*** Begin section ***

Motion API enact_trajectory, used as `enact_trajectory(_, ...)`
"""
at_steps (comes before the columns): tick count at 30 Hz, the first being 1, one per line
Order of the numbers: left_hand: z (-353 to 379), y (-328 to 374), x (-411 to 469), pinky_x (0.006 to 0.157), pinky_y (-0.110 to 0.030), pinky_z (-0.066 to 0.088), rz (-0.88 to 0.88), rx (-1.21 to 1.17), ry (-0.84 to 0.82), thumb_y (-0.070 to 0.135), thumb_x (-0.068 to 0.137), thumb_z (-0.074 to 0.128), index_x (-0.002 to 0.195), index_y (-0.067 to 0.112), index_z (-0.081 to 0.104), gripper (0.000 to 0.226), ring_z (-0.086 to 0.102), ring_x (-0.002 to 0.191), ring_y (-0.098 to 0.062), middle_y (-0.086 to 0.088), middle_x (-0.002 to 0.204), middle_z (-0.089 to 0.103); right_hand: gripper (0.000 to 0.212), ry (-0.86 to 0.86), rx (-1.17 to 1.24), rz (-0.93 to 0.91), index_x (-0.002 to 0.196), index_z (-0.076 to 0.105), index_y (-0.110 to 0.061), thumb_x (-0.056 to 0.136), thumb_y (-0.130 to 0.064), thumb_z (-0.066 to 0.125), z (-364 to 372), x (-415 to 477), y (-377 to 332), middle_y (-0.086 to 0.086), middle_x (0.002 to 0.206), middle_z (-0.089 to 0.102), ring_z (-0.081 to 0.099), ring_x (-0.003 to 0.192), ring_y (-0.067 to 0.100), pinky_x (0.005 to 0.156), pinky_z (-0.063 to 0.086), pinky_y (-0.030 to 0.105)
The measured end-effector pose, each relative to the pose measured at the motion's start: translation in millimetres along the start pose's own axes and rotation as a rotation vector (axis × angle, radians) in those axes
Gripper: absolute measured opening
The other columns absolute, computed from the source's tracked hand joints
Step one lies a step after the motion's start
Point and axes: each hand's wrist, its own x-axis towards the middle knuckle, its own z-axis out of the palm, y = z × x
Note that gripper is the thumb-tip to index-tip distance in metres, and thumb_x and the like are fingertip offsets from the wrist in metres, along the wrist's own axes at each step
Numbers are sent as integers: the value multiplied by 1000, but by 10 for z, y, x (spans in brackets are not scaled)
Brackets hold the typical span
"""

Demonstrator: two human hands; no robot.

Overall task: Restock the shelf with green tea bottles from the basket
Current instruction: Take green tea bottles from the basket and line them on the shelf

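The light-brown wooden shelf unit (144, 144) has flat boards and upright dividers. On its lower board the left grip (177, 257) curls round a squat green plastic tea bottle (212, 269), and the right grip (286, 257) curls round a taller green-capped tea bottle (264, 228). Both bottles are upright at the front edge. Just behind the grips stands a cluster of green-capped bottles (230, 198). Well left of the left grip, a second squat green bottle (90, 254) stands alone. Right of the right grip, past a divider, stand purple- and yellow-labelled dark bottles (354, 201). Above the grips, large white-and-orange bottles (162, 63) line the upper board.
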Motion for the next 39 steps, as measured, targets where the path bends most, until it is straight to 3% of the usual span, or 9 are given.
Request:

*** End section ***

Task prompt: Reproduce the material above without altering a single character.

Result of this task:
Motion API enact_trajectory, used as `enact_trajectory(_, ...)`
"""
at_steps (comes before the columns): tick count at 30 Hz, the first being 1, one per line
Order of the numbers: left_hand: z (-353 to 379), y (-328 to 374), x (-411 to 469), pinky_x (0.006 to 0.157), pinky_y (-0.110 to 0.030), pinky_z (-0.066 to 0.088), rz (-0.88 to 0.88), rx (-1.21 to 1.17), ry (-0.84 to 0.82), thumb_y (-0.070 to 0.135), thumb_x (-0.068 to 0.137), thumb_z (-0.074 to 0.128), index_x (-0.002 to 0.195), index_y (-0.067 to 0.112), index_z (-0.081 to 0.104), gripper (0.000 to 0.226), ring_z (-0.086 to 0.102), ring_x (-0.002 to 0.191), ring_y (-0.098 to 0.062), middle_y (-0.086 to 0.088), middle_x (-0.002 to 0.204), middle_z (-0.089 to 0.103); right_hand: gripper (0.000 to 0.212), ry (-0.86 to 0.86), rx (-1.17 to 1.24), rz (-0.93 to 0.91), index_x (-0.002 to 0.196), index_z (-0.076 to 0.105), index_y (-0.110 to 0.061), thumb_x (-0.056 to 0.136), thumb_y (-0.130 to 0.064), thumb_z (-0.066 to 0.125), z (-364 to 372), x (-415 to 477), y (-377 to 332), middle_y (-0.086 to 0.086), middle_x (0.002 to 0.206), middle_z (-0.089 to 0.102), ring_z (-0.081 to 0.099), ring_x (-0.003 to 0.192), ring_y (-0.067 to 0.100), pinky_x (0.005 to 0.156), pinky_z (-0.063 to 0.086), pinky_y (-0.030 to 0.105)
The measured end-effector pose, each relative to the pose measured at the motion's start: translation in millimetres along the start pose's own axes and rotation as a rotation vector (axis × angle, radians) in those axes
Gripper: absolute measured opening
The other columns absolute, computed from the source's tracked hand joints
Step one lies a step after the motion's start
Point and axes: each hand's wrist, its own x-axis towards the middle knuckle, its own z-axis out of the palm, y = z × x
Note that gripper is the thumb-tip to index-tip distance in metres, and thumb_x and the like are fingertip offsets from the wrist in metres, along the wrist's own axes at each step
Numbers are sent as integers: the value multiplied by 1000, but by 10 for z, y, x (spans in brackets are not scaled)
Brackets hold the typical span
"""

Demonstrator: two human hands; no robot.

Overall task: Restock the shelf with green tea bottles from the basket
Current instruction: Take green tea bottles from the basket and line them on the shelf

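The light-brown wooden shelf unit (144, 144) has flat boards and upright dividers. On its lower board the left grip (177, 257) curls round a squat green plastic tea bottle (212, 269), and the right grip (286, 257) curls round a taller green-capped tea bottle (264, 228). Both bottles are upright at the front edge. Just behind the grips stands a cluster of green-capped bottles (230, 198). Well left of the left grip, a second squat green bottle (90, 254) stands alone. Right of the right grip, past a divider, stand purple- and yellow-labelled dark bottles (354, 201). Above the grips, large white-and-orange bottles (162, 63) line the upper board.
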Motion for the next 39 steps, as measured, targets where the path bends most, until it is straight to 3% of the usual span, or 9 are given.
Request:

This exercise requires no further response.